The connection between phlogiston and plasma can be also seen in another letter from Master K.H.:
What are those long white filaments twisted like so many ropes, of which the penumbra of the Sun is made up? What the central part that is seen like a huge flame ending in fiery spires, and the transparent clouds, or rather vapours formed of delicate threads of silvery light, that hangs over those flames — what — but magneto-electric aura — the phlogiston of the Sun?[4]
Notes
- ↑ Vicente Hao Chin, Jr., The Mahatma Letters to A.P. Sinnett in chronological sequence No. 88 (Quezon City: Theosophical Publishing House, 1993), 273.

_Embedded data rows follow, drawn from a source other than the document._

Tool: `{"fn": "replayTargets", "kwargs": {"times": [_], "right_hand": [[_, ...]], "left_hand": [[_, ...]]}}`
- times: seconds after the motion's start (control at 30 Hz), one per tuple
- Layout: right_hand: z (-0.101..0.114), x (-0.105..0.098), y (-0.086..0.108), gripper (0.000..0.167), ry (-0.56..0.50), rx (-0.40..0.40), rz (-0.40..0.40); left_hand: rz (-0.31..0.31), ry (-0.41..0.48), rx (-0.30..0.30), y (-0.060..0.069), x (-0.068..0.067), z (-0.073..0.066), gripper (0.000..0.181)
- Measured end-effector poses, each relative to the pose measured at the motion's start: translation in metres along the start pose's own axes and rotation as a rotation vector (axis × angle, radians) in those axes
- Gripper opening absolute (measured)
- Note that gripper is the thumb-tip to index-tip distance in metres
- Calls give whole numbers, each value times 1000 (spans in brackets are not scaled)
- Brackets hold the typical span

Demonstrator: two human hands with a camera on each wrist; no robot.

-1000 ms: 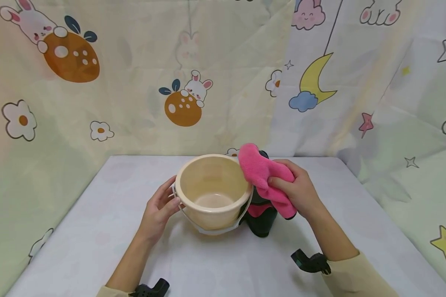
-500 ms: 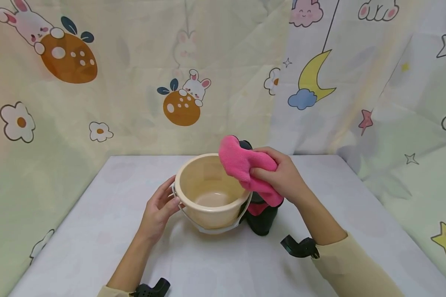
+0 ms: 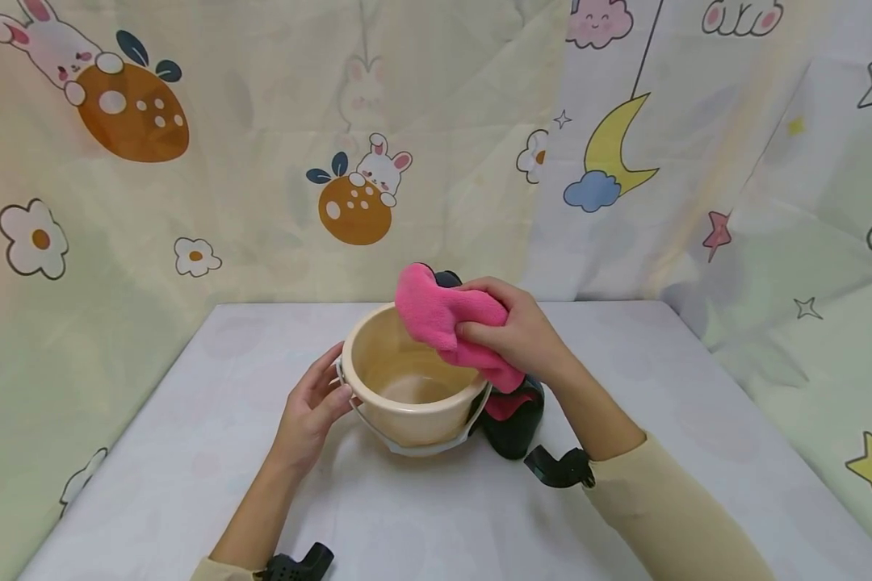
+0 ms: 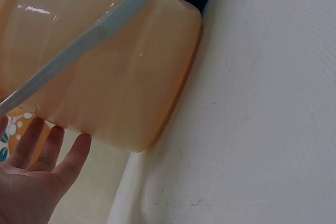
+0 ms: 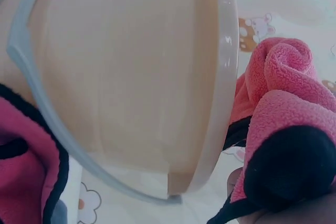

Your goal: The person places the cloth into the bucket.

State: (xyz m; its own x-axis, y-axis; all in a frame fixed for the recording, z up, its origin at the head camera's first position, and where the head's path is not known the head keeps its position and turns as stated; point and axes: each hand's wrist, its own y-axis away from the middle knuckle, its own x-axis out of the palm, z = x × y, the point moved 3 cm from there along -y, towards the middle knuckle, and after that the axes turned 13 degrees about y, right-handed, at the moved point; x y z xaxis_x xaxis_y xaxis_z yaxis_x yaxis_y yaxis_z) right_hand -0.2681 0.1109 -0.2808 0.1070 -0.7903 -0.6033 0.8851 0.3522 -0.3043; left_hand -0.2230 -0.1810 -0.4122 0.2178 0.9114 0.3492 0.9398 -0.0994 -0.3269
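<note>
A cream bucket (image 3: 414,415) stands on the table with its pale handle hanging at the front. My left hand (image 3: 307,415) rests against its left side, the fingers extended; their fingertips (image 4: 81,142) touch the outer wall in the left wrist view. Bunched pink fleece (image 3: 443,311) with black parts is gripped in my right hand (image 3: 519,331), over the right part of the bucket's opening. In the right wrist view the fleece (image 5: 268,77) is beside the rim (image 5: 226,77), outside my view of the wall. Some of the right fingers are hidden behind the fleece.
A black item with a pink patch (image 3: 516,424) stands against the bucket's right side, partly hidden by my right hand and the fleece. White cloth covers the table (image 3: 421,516). A printed curtain (image 3: 262,161) hangs behind the table's back edge.
My right hand has moved left with the pink fleece, from beside the bucket's right rim to over the opening. My left hand and the bucket have stayed nearly still.
</note>
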Motion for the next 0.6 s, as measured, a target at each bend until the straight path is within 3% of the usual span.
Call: {"fn": "replayTargets", "kwargs": {"times": [0.4, 0.6], "right_hand": [[2, 22, -15, 42, 77, -23, 127], [4, 28, -20, 36, 172, -49, 185]], "left_hand": [[1, -15, 4, 0, 0, -1, 61], [-3, -22, -4, 1, 0, -1, 61]]}}
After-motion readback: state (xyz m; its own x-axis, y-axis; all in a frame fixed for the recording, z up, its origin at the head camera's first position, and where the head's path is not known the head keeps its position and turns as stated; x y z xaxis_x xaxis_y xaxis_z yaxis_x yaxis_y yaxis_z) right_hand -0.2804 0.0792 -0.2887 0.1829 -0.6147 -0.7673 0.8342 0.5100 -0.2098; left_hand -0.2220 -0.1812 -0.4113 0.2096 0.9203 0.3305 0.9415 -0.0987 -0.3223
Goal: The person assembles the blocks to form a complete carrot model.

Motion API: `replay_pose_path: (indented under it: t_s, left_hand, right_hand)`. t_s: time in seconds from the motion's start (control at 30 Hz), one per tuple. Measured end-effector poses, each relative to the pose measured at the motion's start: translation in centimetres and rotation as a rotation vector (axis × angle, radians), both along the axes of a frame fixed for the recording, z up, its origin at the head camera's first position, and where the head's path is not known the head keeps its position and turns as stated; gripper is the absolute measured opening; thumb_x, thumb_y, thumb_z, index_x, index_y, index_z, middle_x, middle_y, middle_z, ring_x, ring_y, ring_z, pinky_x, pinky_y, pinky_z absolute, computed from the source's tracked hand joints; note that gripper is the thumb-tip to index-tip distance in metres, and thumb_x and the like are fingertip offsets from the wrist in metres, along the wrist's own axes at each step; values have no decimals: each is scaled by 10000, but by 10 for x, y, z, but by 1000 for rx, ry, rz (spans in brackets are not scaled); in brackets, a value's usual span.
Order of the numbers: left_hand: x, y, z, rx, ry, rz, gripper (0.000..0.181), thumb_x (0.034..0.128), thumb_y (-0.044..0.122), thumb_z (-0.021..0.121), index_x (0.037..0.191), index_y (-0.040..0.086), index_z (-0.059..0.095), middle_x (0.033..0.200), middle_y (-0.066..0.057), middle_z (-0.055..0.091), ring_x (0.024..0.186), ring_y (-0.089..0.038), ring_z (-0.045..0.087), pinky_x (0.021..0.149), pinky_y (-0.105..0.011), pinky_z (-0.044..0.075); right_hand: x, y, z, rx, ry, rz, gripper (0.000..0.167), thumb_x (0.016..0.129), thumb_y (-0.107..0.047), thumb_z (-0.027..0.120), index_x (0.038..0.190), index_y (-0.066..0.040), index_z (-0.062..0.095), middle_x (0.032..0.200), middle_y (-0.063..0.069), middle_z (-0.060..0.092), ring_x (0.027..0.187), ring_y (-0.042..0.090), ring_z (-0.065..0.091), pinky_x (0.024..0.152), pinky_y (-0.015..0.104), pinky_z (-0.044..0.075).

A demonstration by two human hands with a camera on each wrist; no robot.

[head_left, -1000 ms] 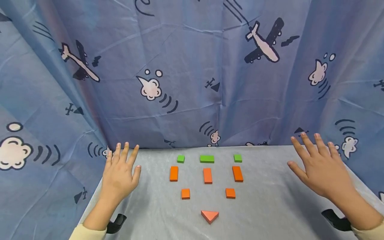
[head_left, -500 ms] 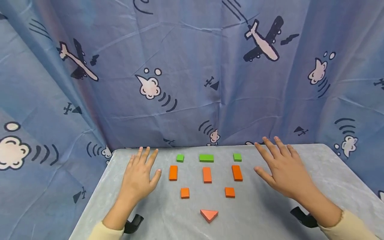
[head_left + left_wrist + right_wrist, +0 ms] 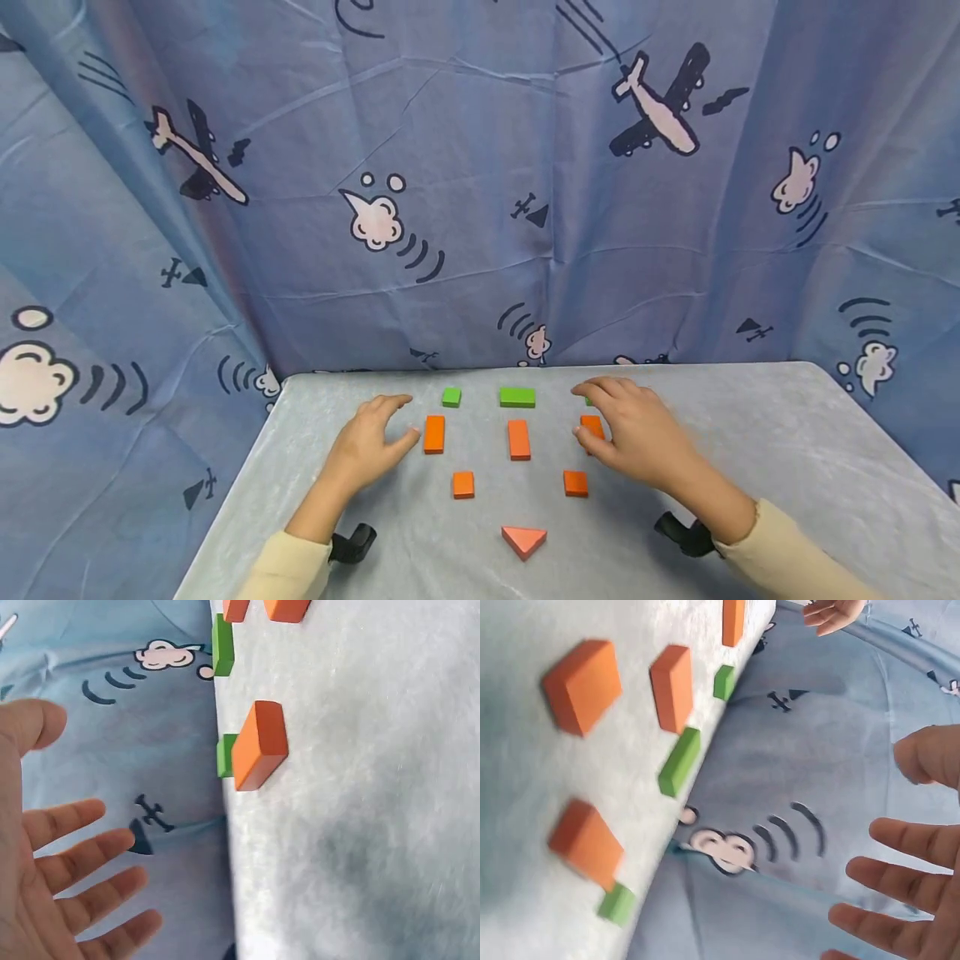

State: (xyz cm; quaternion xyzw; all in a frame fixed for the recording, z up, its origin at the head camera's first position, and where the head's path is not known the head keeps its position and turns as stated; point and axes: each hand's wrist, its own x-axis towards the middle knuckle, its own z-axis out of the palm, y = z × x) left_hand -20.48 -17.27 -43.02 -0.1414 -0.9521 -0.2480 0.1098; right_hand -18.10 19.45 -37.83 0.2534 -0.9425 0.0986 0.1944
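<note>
My left hand (image 3: 367,446) hovers just left of an upright-lying orange rectangular block (image 3: 434,435), thumb and fingers spread apart around nothing. Over the right-hand orange block (image 3: 592,426) hangs my right hand (image 3: 637,433), partly covering it and the small green block (image 3: 588,401) behind. Between the hands lie a long green block (image 3: 517,397) and a middle orange block (image 3: 519,440). A small green block (image 3: 452,397) sits at the back left. Nearer are two small orange square blocks, a left one (image 3: 463,485) and a right one (image 3: 575,483), and a coral triangular block (image 3: 524,540).
A pale grey cloth (image 3: 420,550) covers the table beneath the blocks. Behind it and at both sides hangs a blue curtain (image 3: 465,333) printed with planes and clouds. Black wrist mounts show under the left wrist (image 3: 352,544) and the right wrist (image 3: 686,533).
Both hands have moved inward from the table's sides toward the outer orange blocks. Their straight, spread fingers have bent a little. The blocks have stayed in place.
</note>
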Motion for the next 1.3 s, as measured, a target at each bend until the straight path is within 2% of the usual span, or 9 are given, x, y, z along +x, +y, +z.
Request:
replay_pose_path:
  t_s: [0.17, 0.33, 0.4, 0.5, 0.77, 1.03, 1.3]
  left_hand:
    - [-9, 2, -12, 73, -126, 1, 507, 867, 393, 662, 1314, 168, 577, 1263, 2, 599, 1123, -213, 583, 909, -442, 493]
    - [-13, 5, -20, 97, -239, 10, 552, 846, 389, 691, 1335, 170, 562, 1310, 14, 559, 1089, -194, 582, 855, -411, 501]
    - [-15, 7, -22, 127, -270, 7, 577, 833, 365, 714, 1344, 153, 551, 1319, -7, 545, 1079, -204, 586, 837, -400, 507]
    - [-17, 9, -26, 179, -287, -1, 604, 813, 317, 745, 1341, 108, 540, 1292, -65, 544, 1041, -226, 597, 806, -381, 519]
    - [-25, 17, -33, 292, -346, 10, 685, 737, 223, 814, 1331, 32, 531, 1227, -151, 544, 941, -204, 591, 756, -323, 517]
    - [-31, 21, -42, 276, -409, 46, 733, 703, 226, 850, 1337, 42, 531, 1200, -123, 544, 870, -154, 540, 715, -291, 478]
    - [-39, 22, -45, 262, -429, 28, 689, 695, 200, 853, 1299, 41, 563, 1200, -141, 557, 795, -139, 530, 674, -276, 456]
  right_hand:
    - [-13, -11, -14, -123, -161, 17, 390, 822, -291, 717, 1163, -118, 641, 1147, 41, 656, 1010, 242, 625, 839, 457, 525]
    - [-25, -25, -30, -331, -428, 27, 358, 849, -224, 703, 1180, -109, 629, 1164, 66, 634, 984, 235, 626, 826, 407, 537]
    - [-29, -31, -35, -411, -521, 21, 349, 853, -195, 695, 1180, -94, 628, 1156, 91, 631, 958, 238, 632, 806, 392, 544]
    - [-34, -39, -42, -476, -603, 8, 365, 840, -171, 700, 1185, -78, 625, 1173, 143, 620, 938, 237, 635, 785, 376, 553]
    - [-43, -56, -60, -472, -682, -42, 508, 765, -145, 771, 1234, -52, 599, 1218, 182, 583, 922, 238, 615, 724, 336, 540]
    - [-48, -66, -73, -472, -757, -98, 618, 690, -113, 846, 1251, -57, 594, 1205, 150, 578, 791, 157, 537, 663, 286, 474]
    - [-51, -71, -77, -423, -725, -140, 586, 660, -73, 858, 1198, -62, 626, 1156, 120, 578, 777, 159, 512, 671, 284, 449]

- ↑ Helena Petrovna Blavatsky, The Secret Doctrine vol. I, (Wheaton, IL: Theosophical Publishing House, 1993), 511.
- ↑ Helena Petrovna Blavatsky, Collected Writings vol. IV (Wheaton, IL: Theosophical Publishing House, 1991), 217-218.
- ↑ Vicente Hao Chin, Jr., The Mahatma Letters to A.P. Sinnett in chronological sequence No. 93B (Quezon City: Theosophical Publishing House, 1993), 320-321.